ViTPrompt: Training-Free Prompt Refinement with Visual Tokens for Open-Vocabulary Detection
Abstract
Test-Time Adaptive Object Detection (TTAOD) aims to maintain detection performance under distribution shifts without retraining. While recent vision-language models enable open-vocabulary detection, existing TTAOD methods—whether closed-set or open-vocabulary—focus exclusively on improving classification confidence and largely overlook the degradation of bounding box localization. To address this critical gap, we propose ViTPrompt (Visual Token-Prompting), a training-free framework that jointly refines both bounding boxes and class scores at test time. Our key insight is to augment the original text prompt with instance-aware visual tokens extracted from high-confidence detections in an initial forward pass; this enriched prompt is then used in a second inference stage, where the cross-modal decoder leverages the enhanced semantic context to produce more accurate box coordinates and classification logits.

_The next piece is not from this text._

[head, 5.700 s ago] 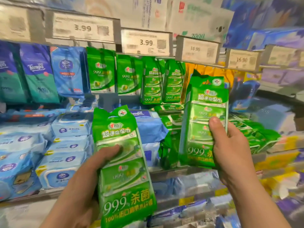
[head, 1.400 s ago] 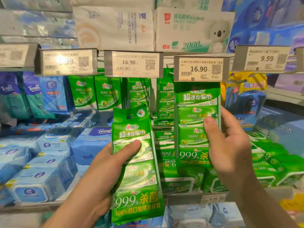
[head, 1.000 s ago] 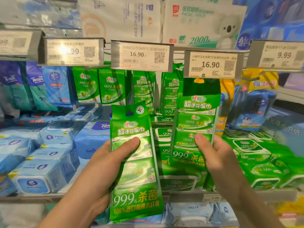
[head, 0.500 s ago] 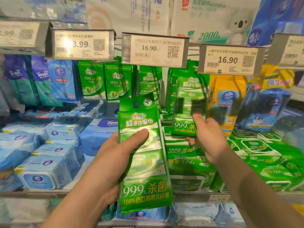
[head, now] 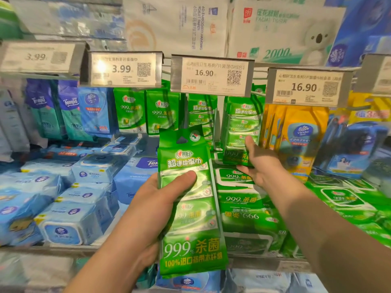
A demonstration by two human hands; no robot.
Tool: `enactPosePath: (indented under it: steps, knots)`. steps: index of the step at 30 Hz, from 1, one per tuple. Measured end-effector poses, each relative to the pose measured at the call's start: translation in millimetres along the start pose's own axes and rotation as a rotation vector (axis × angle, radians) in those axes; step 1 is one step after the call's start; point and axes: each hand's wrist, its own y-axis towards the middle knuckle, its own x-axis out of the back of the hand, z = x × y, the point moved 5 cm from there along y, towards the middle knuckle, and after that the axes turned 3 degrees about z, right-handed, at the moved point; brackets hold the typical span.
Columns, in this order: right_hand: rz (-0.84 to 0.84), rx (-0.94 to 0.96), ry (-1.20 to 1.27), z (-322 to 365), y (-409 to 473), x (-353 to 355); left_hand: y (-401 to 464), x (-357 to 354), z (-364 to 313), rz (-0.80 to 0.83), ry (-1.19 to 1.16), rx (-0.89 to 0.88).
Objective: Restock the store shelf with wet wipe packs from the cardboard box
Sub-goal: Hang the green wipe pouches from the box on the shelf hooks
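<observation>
Head camera view: a tall green plastic strip-pack of wet wipes [head: 189,206] stands upright at centre frame, gripped by the left hand [head: 152,210], thumb curled across its front and fingers hidden behind it. The left forearm rises from seven o'clock. At two o'clock from that pack, the right hand [head: 261,163] reaches forward with its arm stretched from five o'clock, thumb up along the face of a second green wet wipe pack [head: 241,132] that hangs in a row beneath a white price tag reading 16.90 [head: 211,76]; the fingers lie under the pack's lower edge, holding it. Yellow hanging packs [head: 296,132] sit just beside it at three o'clock. Flat green wipe packs [head: 243,210] lie on the shelf below, and blue lidded wipe packs [head: 69,223] fill nine o'clock.
</observation>
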Motion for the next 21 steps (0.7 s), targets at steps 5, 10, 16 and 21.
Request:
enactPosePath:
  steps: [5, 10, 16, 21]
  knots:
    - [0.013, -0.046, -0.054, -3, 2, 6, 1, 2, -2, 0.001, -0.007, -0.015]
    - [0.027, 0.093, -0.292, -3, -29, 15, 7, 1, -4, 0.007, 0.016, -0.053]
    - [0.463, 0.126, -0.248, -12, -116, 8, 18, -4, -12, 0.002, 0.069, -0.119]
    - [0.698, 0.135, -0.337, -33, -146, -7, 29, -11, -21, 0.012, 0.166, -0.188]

ViTPrompt requires no backpropagation, parameter updates, or external memory, making it highly efficient for real-time deployment. Experiments on multiple out-of-distribution benchmarks demonstrate that ViTPrompt achieves state-of-the-art performance, delivering consistent improvements in both localization accuracy and classification fidelity , and establishing itself as a holistic solution for open-vocabulary TTAOD.